1
votes

I have a data frame with three columns: State1, State2, State3. Is there a way to get the counts of each state in one dataframe, using all three columns (preferably with dplyr and without an explicit loop)? I only figured out how to do one column:

df %>% group_by(State1) %>% summarise(n=sum(!is.na(State1)))
1
Is it all grouped by 'State1' or individual groupings. If it is the latter, then you may need a loop. Please provide a small reproducible example and expected ooutput - akrun
My attempt above is grouped by State1, but I wouldn't say the solution necessarily has to be grouped like that. The factors are the same across all three columns though (50 states + territories). - mp3242
Something like gather(df) %>% group_by(key, val) %>% summarise(n = sum(!is.na(val))) ?\ - akrun
Yup if you expliclty want the non na sum, you should follow @akruns advice.
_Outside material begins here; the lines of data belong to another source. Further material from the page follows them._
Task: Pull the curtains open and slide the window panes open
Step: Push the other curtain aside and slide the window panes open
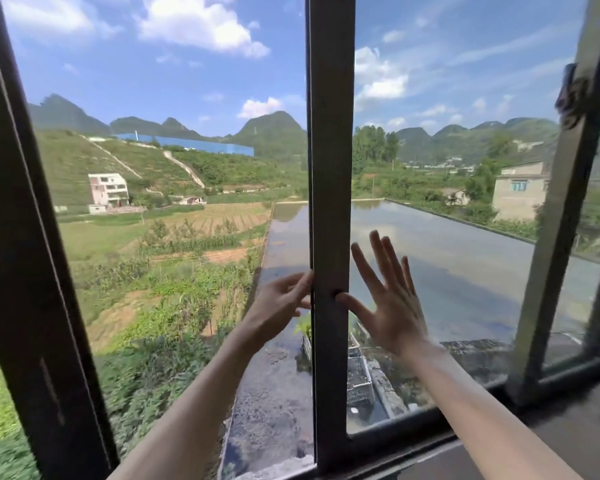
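A sliding window pane fills the middle and right of the head view, and its dark vertical stile stands at the centre. My left hand reaches from the left, and its fingers curl around the stile's left edge. My right hand lies flat on the glass just right of the stile, fingers spread upward and thumb touching the stile. Left of the stile the opening looks unglazed, with brighter colours. No curtain is in view.
A thick dark frame post slants down the left side. Another stile with a latch stands at the right, with a further pane behind it. The dark sill runs along the bottom right. Outside lie fields, a flat wet roof and hills.
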Demonstrator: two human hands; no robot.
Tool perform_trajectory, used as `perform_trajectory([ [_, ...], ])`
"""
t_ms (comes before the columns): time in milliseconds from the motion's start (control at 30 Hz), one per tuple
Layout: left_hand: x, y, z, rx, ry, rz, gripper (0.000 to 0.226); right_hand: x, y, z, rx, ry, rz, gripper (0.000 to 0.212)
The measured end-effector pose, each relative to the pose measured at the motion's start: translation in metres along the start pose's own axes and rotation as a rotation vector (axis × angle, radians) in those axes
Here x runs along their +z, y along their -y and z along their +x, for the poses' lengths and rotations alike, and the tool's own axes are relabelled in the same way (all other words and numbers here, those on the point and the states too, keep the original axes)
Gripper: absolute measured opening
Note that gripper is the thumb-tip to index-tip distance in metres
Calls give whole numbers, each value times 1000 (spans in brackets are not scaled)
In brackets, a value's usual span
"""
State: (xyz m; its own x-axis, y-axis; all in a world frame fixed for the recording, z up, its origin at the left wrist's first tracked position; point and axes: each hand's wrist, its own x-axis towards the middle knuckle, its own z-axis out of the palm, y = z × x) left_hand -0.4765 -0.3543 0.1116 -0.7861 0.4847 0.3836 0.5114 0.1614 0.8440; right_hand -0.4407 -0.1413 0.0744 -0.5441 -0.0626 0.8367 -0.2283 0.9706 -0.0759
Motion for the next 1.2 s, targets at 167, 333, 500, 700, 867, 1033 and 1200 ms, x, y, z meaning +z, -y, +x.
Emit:
perform_trajectory([
  [167, 35, -5, 28, 15, 39, -41, 21, -12, -36, -8, 59, -25, 74, 75],
  [333, 68, -7, 53, 23, 88, -87, 34, -19, -54, -32, 179, -87, 137, 72],
  [500, 97, 0, 79, 76, 123, -112, 36, -19, -67, -62, 266, -30, 47, 86],
  [700, 129, -3, 109, 137, 209, -186, 21, -13, -91, -78, 364, 5, -55, 97],
  [867, 157, -4, 135, 133, 304, -243, 25, -21, -114, -84, 436, -10, -96, 91],
  [1033, 185, 1, 161, 205, 361, -284, 30, -25, -132, -89, 517, -49, -197, 81],
  [1200, 225, 3, 185, 244, 360, -384, 29, -32, -152, -89, 578, -143, -336, 70],
])
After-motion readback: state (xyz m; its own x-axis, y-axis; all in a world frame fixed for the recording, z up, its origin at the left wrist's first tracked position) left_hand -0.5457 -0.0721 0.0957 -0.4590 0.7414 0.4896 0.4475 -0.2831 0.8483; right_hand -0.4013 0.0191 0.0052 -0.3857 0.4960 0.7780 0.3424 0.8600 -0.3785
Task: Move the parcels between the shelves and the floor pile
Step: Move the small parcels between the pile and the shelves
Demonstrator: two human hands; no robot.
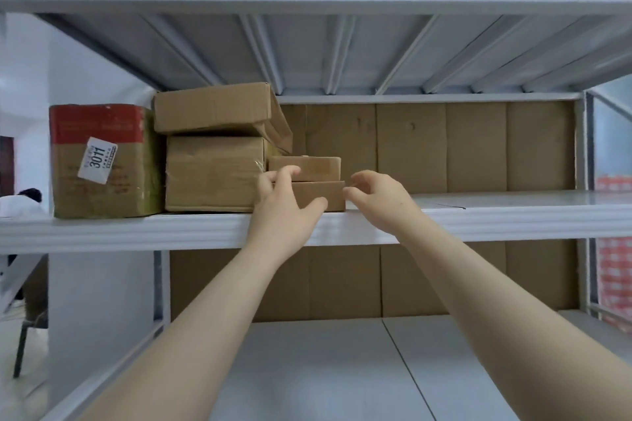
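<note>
Two small flat cartons are stacked at the front edge of the middle shelf, the upper small carton lying on the lower small carton. My left hand lies against their left end, fingers curled on the upper one's front and thumb stretched across the lower one's front; I cannot tell whether it truly grips. My right hand is loosely curled and holds nothing, its fingertips at the lower carton's right end. Just left stands a bigger carton with a tilted carton on top, then a red-topped carton with a white label.
</note>
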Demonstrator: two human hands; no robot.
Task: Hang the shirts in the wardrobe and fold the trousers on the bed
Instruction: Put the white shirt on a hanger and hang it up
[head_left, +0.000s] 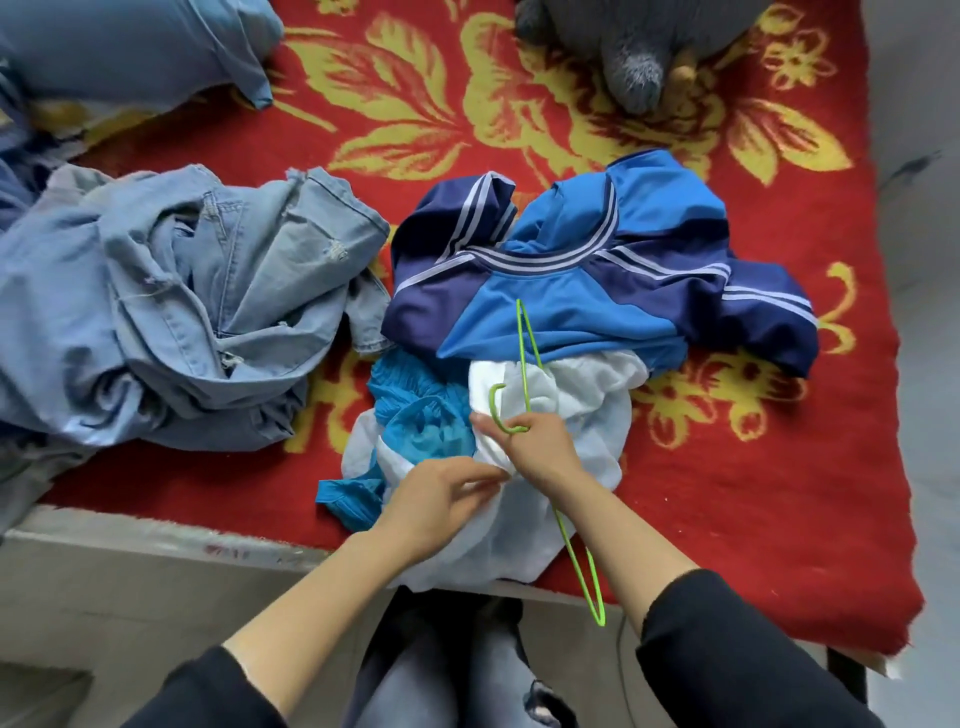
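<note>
A white shirt with turquoise trim (582, 410) lies crumpled at the near edge of the bed. My right hand (540, 447) grips a thin green hanger (527, 353) at the base of its hook, together with a fold of the white cloth. My left hand (441, 493) pinches the white shirt right beside it. A blue and navy striped shirt (597, 291) lies spread just beyond. Pale denim trousers (182, 312) sit in a heap to the left.
The bed carries a red blanket with yellow flowers (779, 493). More blue cloth (130, 52) lies at the far left corner and a grey plush toy (634, 52) at the far edge. A grey bed frame edge (156, 535) runs below the blanket.
</note>
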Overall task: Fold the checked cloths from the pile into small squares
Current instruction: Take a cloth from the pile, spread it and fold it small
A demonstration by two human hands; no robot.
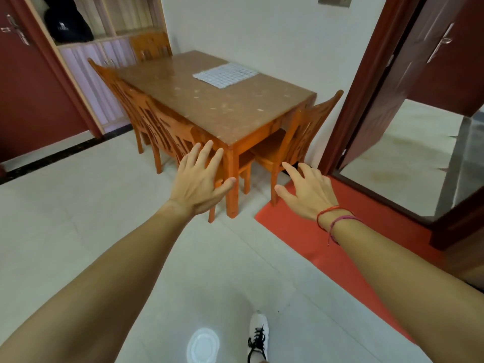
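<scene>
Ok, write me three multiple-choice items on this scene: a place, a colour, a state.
1. Where is the checked cloth? A on a chair; B on the table, far end; C on the floor.
2. What colour is the floor mat? A red; B blue; C green.
3. How are the left hand and right hand? A fists; B gripping cloth; C open, fingers spread.
Answers: 1 B, it lies flat on the tabletop. 2 A, plainly red. 3 C, both hold nothing.
</scene>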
My approach should just add an extra row that counts the NA entries which may be helpful - Ajjit Narayanan
@AjjitNarayanan I think it is better to mention in your post because the question is confusing based on the code - akrun

1 Answers

1
votes

You're close. You should gather all your columns into one column first, then group_by and summarize.

df %>%
    gather("key", "value", state1, state2, state3) %>% 
    group_by(value) %>%
    summarise(n=n())

Note: This also counts the number of NA entries if you have any.